- [Supplied material]:
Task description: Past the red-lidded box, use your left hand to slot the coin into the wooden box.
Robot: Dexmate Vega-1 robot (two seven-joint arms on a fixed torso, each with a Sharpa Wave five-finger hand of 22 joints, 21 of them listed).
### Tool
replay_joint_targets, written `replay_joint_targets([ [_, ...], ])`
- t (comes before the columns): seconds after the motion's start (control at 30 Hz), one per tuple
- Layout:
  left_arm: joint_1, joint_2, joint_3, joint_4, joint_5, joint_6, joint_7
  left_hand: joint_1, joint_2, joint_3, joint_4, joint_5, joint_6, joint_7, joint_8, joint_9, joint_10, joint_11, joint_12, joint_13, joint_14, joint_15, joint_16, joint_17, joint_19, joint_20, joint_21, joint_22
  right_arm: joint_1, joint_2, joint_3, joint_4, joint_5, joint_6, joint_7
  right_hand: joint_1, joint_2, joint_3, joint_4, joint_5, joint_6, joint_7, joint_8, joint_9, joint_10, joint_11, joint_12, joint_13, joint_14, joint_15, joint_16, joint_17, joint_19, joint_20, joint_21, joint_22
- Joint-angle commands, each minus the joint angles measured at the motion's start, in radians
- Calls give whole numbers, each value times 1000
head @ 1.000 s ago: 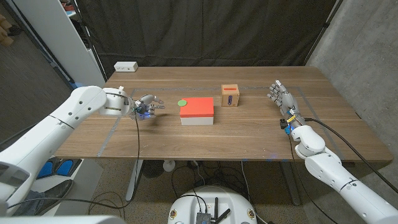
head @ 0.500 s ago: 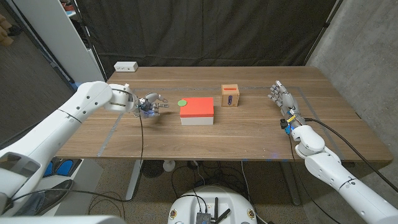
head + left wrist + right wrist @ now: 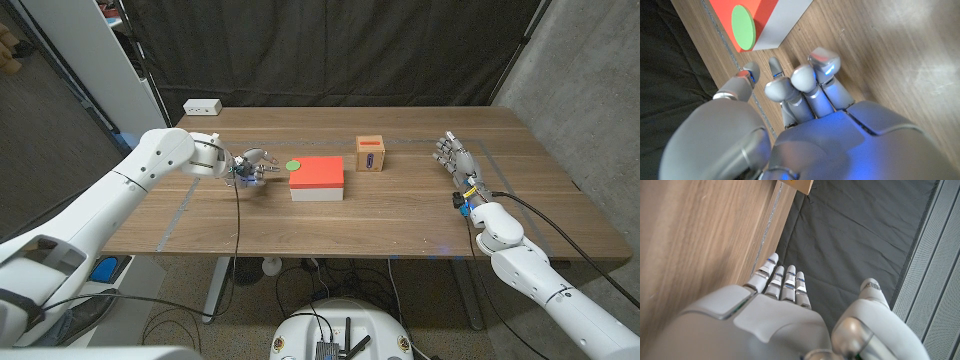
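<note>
The left hand (image 3: pixel 248 166) is seen low over the counter (image 3: pixel 400 215), just beside the green coin (image 3: pixel 293 165) and reaching toward it; in the left wrist view its fingers (image 3: pixel 815 75) are loosely curled with the thumb held apart from them, and nothing is held between them; the hand is therefore taken to be empty and partly open. The coin is seen lying flat at the left rear corner of the red-lidded box (image 3: pixel 317 179); in the left wrist view it appears to overlap the edge of the red lid, though whether it rests on the lid or on the counter beside it cannot be told. The wooden box (image 3: pixel 371 154), with a dark slot in its near face, stands farther back and to the right, past the red-lidded box and apart from it. The right hand (image 3: pixel 452 157) is seen with fingers extended and apart near the right edge of the counter, holding nothing. The step in hand is judged to be the approach to the coin, with no pick-up yet made; for the next move, the thumb and a fingertip would need to be brought to opposite edges of the thin disc; it may slip when pinched.
</note>
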Motion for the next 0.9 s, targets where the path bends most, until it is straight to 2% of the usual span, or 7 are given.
replay_joint_targets([
  [0.03, -9, -38, 4, -1, 45, 14, 5, 5, 7, -6, 1, -2, 2, 0, 6, -2, -3, -2, -1, 3, 6, -2, -1, 4, 3, -10, -3, 4, -16, -5, 11, 6, 11, 4, -2, -1, 8, 1, -5, -1, 7, -2, 0, 3, 9, 0, 0, 1, 12, -1, 4, 2, 9, 1, 3, 1],
  [0.3, -2, -46, -5, -3, 52, 17, -17, 10, 8, -13, 0, -2, -1, 9, 13, -14, -2, -2, -2, 7, -1, -2, -7, 5, 2, -10, -5, 0, -22, -5, 15, 9, 10, 22, 3, -2, 10, 0, -7, -1, 10, -2, 0, 3, 11, -1, 0, 1, 15, 1, 5, 2, 10, 1, 3, 1],
  [0.67, 30, -47, -37, -43, 49, 14, 18, 16, 9, -23, 0, -2, -3, 13, 21, -30, -4, -2, -11, -1, 2, -2, -9, 7, -1, -10, -8, -2, -26, -8, 18, 7, 17, 16, 7, -3, 11, -1, -9, -2, 10, -2, -2, 4, 13, -1, -1, 1, 18, -2, 5, 1, 14, 2, 4, 1],
  [0.9, 24, -55, -30, -37, 52, 22, 19, 18, 12, -23, 2, 0, 1, 18, 27, -41, -4, -3, -11, 0, 3, -2, -7, 9, -2, -10, -4, 8, -29, -3, 20, 12, 24, 25, 10, -4, 11, -2, -10, -2, 12, -2, -2, 4, 13, 0, -2, 2, 18, -2, 5, 0, 15, 1, 4, 1],
])
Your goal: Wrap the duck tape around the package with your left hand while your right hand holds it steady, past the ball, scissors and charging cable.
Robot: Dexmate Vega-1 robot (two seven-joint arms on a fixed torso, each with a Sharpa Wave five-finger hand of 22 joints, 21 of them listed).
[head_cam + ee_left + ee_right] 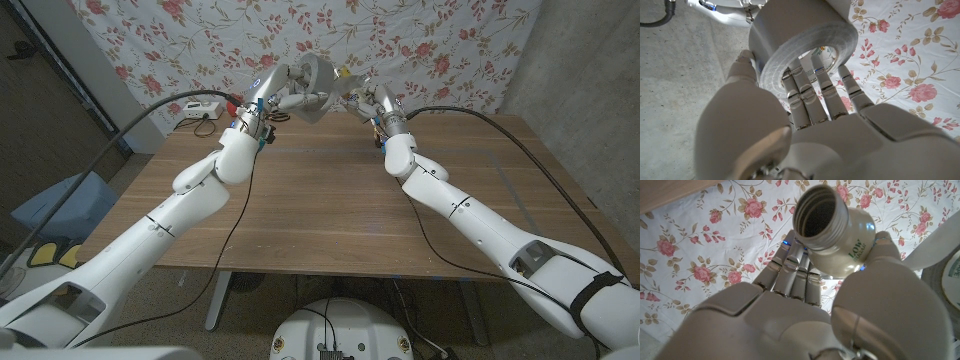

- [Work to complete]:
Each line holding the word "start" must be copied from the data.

- [Result for this task]:
- t (comes before the columns): seconds after the motion's start (control at 30 Hz), one per tuple
- Joint-angle commands, each minus the joint angles measured at the motion's start, in radians

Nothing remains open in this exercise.